Monday, May 18, 2009
Another nail in the Hot Hand coffin
The Baseball Analysts has now become my 1A to the 1 that is Hardball Times. This time, it’s Sky that looks at how hitters perform after they’ve been on a 30-game hitting streak:
The “during streak” line is actually “performance from game 31 until his last hitless game” (as best as I can figure).


Since my response has nothing to do with the article, I thought I’d move it here.
MGL, null hypothesis significance testing isn’t as ridiculous as you make it out to be. Of course you can’t be a slave to a p-value, but don’t mock the baby with the bathwater.
A couple points:
(1) NHST didn’t develop in sociology or reflexology. It was developed in the late 19th, early 20th century in genetics by people trying to extend the then novel ideas in On the Origin of Species.
(2) The whole point of statistics is to take a large set of data and extract a lower-dimensional, meaningful summary. The point is that the myriad of observed data contain information, but we can’t see the patterns in all the noise. A p-value is the ultimate summary, taking all the data you observed and abstracting out a single bit of information. By using *any* statistics, you are over simplifying the problem because over-simplifications are useful.

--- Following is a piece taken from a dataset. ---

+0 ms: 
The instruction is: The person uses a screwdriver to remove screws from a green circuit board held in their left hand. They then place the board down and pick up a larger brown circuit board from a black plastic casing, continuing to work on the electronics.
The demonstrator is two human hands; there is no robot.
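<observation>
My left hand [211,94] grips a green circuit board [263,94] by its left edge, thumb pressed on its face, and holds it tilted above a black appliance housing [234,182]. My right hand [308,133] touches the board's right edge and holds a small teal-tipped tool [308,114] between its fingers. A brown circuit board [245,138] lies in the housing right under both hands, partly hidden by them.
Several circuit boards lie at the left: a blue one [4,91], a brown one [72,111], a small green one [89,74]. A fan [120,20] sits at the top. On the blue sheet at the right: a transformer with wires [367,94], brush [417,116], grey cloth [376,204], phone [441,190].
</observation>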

(3) There’s a reason why you’d never get a paper published claiming an interesting finding that has a 25% chance of being wrong (and much larger chance of having a minimal effect size). If you *really* care about getting the answer right, 75% confidence is utterly meaningless. You can’t confidently act on it one way or the other. These conclusions are really only useful to people (like sabermetricians) who have no practical use for the information they seek. No baseball team is going to change its behavior, with millions of $$ on the line, because of a p value of 0.25.
I think this is part of the reason why much of the baseball establishment sees sabermetrics as relatively useless; studies like this are fun for the researcher, and fun for readers, but they are little more than entertainment. If we really care about increasing our understanding and guiding behavior, studies with p values of .25 provide little to no information.